The Challenge with Siloed Data in Modern Enterprises
Most companies are sitting on a goldmine of data. But the reality is, much of that data stays locked away in silos. Especially when it comes to SAP. While it holds core business operations like finance, supply chain, and HR, integrating SAP with other enterprise tools has always been tough.
Here’s what makes it so challenging:
- Enterprises often use tools like Salesforce, ServiceNow, Kafka, and IoT platforms. These systems rarely communicate well with SAP or with each other.
- Even after shifting to the cloud, data integration remains complex and messy.
- Custom-built data pipelines are fragile. A small schema change can break everything, sending data teams into firefighting mode.
- Batch-based processing means insights are hours or even days old, which makes real-time decision-making tough.
- Running an ETL infrastructure across systems is expensive and usually requires multiple vendors.
- Any new data source or logic change means weeks of rework, testing, and re-validation.
- Data teams spend most of their time fixing broken connections instead of creating value.
Limited AI and Advanced Analytics Capabilities
SAP systems are solid when it comes to running operations. They are built to handle transactions, enforce business logic, and keep processes in check. But when businesses try to move beyond daily operations into predictive insights, machine learning, or real-time decision-making, they quickly hit a wall.
Even exporting the SAP Datasphere enterprise solution into external BI or analytics tools is far from smooth. One common issue is translation loss. The rich context that makes SAP powerful, like business hierarchies, calculated fields, and custom rules, often gets flattened into basic rows and columns. That means analysts lose the deeper meaning behind the data before they even start exploring it.
There is also the problem of access. SAP data can be hard to clean, label, and use in a meaningful way. Business analysts struggle to dig deeper or ask smarter questions because the data structure is too rigid. Data scientists hit dead ends trying to build models when they cannot get reliable or timely input. And leadership ends up questioning the ROI on AI investments when the models fail to deliver real results.
It is not a technology gap. It is a context gap. And that gap turns what could be valuable data into missed opportunities.

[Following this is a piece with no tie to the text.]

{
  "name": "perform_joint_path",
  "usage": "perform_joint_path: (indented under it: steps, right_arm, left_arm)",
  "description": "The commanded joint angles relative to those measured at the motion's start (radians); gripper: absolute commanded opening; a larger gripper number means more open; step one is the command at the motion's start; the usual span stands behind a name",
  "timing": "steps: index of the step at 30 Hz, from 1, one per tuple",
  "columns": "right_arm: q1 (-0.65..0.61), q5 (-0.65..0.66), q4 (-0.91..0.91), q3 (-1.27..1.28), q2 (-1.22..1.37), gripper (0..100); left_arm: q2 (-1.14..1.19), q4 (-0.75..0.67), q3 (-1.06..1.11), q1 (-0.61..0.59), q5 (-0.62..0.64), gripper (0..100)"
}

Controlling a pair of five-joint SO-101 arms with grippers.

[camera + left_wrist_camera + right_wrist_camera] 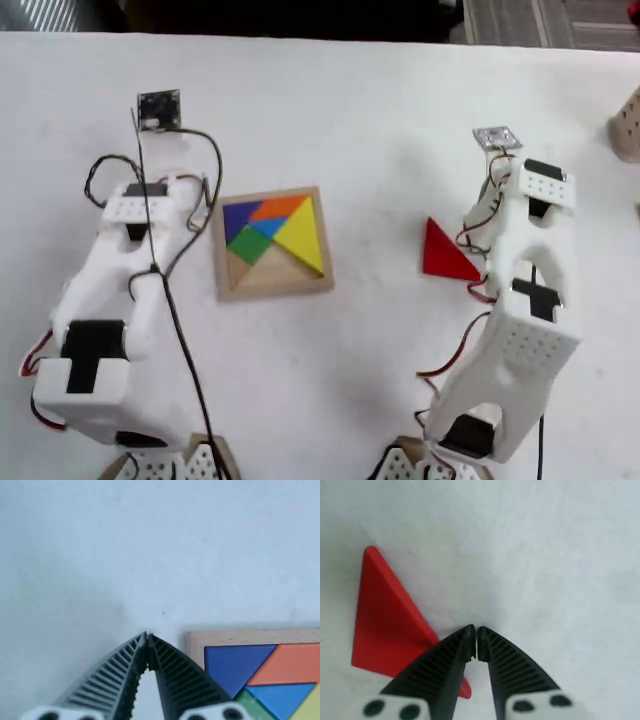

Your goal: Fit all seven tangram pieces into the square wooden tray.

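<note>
The square wooden tray [275, 285] lies between the two arms. It holds a blue piece [240, 218], an orange one [280, 207], a yellow triangle [300, 238], a green piece [250, 246] and a small light-blue one [266, 226]; its near part shows bare wood. A red triangle [445, 252] lies flat on the table right of the tray, beside the right arm [530, 250]. My right gripper [475, 630] is shut and empty, its tips over the red triangle [385, 620] edge. My left gripper [148, 639] is shut and empty, just off the tray's corner [197, 639].
Small dark camera modules stand at the far left [160, 108] and behind the right arm [497, 138]. Black cables [180, 330] trail over the left arm and table. A brownish object [628, 125] sits at the right edge. White tabletop lies open between tray and red triangle.
</note>
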Motion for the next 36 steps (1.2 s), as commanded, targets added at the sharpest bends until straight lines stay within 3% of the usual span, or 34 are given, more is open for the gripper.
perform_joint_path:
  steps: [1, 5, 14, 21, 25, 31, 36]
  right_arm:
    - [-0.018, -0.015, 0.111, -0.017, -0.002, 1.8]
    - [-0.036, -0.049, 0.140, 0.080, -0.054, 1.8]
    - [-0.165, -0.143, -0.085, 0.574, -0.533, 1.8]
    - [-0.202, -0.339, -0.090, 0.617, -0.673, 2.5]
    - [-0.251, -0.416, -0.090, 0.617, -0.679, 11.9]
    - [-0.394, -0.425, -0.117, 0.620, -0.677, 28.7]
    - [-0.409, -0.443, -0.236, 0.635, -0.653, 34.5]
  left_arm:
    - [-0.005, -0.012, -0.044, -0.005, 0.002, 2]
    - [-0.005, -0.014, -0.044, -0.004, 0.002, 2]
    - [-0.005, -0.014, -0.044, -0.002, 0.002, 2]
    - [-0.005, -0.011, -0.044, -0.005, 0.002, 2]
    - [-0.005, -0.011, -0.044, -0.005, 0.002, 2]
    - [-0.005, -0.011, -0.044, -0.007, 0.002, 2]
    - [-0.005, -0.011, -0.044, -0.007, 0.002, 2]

Break SAP Data Silos with SAP Datasphere and Databricks
Bringing the SAP Datasphere enterprise solution and Databricks together is reshaping how businesses approach analytics and AI. What used to be a complex, one-way flow of data is now turning into a more open and flexible setup. Instead of exporting SAP data, cleaning it, and trying to make sense of it somewhere else, teams can now work across both platforms without breaking the context or duplicating data.
At the heart of this shift is Databricks Delta Sharing. It gives users direct access to SAP data from within Databricks, without needing to copy or move it. That means no more duplicate datasets floating around. Business semantics and structure stay intact, making the data useful from day one.

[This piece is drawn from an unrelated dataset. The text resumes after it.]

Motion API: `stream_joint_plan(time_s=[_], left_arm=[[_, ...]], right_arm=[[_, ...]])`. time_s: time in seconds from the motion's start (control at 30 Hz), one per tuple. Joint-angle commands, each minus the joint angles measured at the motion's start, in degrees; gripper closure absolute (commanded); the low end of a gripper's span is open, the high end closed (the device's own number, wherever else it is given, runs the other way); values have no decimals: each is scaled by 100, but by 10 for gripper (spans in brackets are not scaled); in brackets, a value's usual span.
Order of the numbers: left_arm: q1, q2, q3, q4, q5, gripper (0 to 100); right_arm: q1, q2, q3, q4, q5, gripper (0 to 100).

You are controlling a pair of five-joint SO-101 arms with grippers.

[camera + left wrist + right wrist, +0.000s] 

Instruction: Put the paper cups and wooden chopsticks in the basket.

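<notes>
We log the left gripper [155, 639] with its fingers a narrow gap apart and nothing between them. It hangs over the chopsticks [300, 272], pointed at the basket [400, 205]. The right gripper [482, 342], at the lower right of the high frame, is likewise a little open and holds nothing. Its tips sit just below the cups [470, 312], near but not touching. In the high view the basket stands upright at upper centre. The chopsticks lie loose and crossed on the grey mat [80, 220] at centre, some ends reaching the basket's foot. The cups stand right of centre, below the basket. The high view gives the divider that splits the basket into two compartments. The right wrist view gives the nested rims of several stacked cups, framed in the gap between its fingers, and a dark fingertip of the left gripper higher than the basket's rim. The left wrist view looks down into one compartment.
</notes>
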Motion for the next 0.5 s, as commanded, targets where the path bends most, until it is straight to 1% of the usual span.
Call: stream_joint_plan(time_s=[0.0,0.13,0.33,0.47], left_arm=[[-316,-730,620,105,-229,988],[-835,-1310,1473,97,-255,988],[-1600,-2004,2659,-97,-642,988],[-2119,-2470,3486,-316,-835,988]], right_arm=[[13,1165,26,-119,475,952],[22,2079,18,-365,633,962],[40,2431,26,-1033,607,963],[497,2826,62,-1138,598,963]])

This integration opens a lot:
- It supports two-way connectivity, so updates flow back and forth
- Cuts down data duplication and reduces errors
- Simplifies governance with tools like Unity Catalog that span both SAP and non-SAP data
- Reduces overhead costs by removing unnecessary data transfers
- Builds trust with clear metadata, lineage, and access control in one view
Many organizations are still working with the SAP Datasphere enterprise solution as their main way to manage and interact with SAP data. It brings together tools for integration, modeling, cataloging, and virtualization under one umbrella. In the past, moving data from Datasphere to analytics platforms like Databricks needed heavy ETL pipelines. But that’s changing.
With the latest updates around Delta Sharing, teams can now collaborate across systems in real time.
What Businesses can gain from this collaboration?
The true power of combining the SAP Datasphere enterprise solution and Databricks lies in how it helps solve everyday business problems. From factories to finance desks, the ability to work with real-time, unified data is already making a visible difference.
Smarter Supply Chain Decisions in Manufacturing
Manufacturers are blending SAP supply chain data with external logistics feeds inside Databricks to gain real-time visibility across their operations. AI models use this combined data to predict equipment failures, optimize inventory, and help prevent unplanned downtime.
Faster, More Accurate Financial Forecasting
Finance teams no longer have to waste time collecting data manually from different tools. With automation handling consolidation, forecasts are more accurate, reporting is faster, and finance can shift from number crunching to strategy.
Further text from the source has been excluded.